I never even went to the chocolate shop. Not once. So I'm not sure why I was so disappointed when I spotted the GOING OUT OF BUSINESS signs decorating the sidewalk out front.

The shop is situated back from the main road in my tiny town. Massive trees older than your great, great, grandma guard it from the elements and emerald-colored ivy has insinuated itself into all the cracks and crevices, as all respectable ivy should. A smallish brick water fountain sits outside the front door - more of a glorified bird bath, really - and next to that some white metal chairs cuddle around a sweet table for passersby in need of a chocolate respite. The kind of joint that begs for a hand-lettered wooden sign featuring words like "shoppe" and "olde" in English font; bait for the white socks, sandals-wearing tourists who regularly happen through my historic village in Central Pennsylvania. Tourists around these parts straight-up lose their minds over that kind of thing. Olde Shoppes selling goat milk soap, hand-churned butter and artisanal bread they spend a fortune on and convince themselves is the greatest thing since, well, since sliced bread. That, and the Amish. They go fucking bonkers for the Amish.

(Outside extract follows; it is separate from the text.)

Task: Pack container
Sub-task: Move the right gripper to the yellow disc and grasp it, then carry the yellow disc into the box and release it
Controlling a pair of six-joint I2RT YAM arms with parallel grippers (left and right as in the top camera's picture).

You're probably impressed with the Amish. Would probably lose your shit if a horse and buggy boasting an Amish family clip-clopped its way past. They are pretty cute; saucer-eyed Amish boys in suspenders peering at you from beneath black-brimmed hats, sweet girls in bonnets, you would dig it and I get it. They don't even seem like actual people, sometimes, more like extras from some historic period drama or maybe Colonial Williamsburg employees gone AWOL. There's just something about the Amish and their adorably, eccentric ways that fills people with quaint thoughts and respect, even, yet Scientologists continue to weird us out.

Makes no sense to me.

I'm not fooled by the Amish. I was raised Mormon and the whole Amish scene reminds me of that backwards, narrow outlook. A dangerous viewpoint. Brainwashing. Minds closed tight. Men know best, gay people don't exist, sex outside of marriage is worthy of a good shunning. The Amish do not mess around when someone decides to leave the community. They will shun a motherfucker and not think twice. Mormons prefer the term excommunication and while they don't usually kick you from the family dinner table like the Amish, they will exclude you from their fancy church weddings like the Amish. Quaint, my ass. Tourists get a kick out of Amish folks, though. And they DO make a mean pie, but I think we can all agree a killer shoofly pie doesn't erase homophobia and sexism that'd make your grandpa blush.

But, I digress. The chocolate shop is no more. I keep thinking about it and it's not that I'm going to miss being able to avail myself of artisanal chocolate at six o'clock at night on a whim because, like I said, I never did that, don't think I'd even really want to do that. It's just that the idea of living near a chocolate shop really appealed to me. It was a part of the narrative I have struggled to create for myself in the wake of divorce. I've lived in this beautiful neighborhood for almost two years and for almost two years I've been telling my kids weekly that we should meander (you don't walk to your local chocolate shop, you meander) down to the chocolate shop and get ourselves some fresh-made, hand-whipped something or other. With peanuts, maybe! Marshmallows? Nougat! The idea of the thing was so much nicer than the actual thing, I think. Don't get me wrong, I'm sure they mixed up some bangin' chocolate but I didn't need to actually taste the chocolate to fall in love with the shop, is what I'm saying. I just really liked that it was there.

The ideas of a thing is often better than the actual thing, I am realizing. It can be hard to know if it's the idea of a thing that appeals to you or the actual thing. You welcome an idea into your head and like the way it makes you feel and so you maybe even make it a part of your identity in some way and then you become attached to it based on what you think you want and not actual experiences and then the idea starts to mean more to you than it should and maybe I'm not even talking about chocolate shops anymore.

I never even went to the chocolate shop. Not once. But I miss it.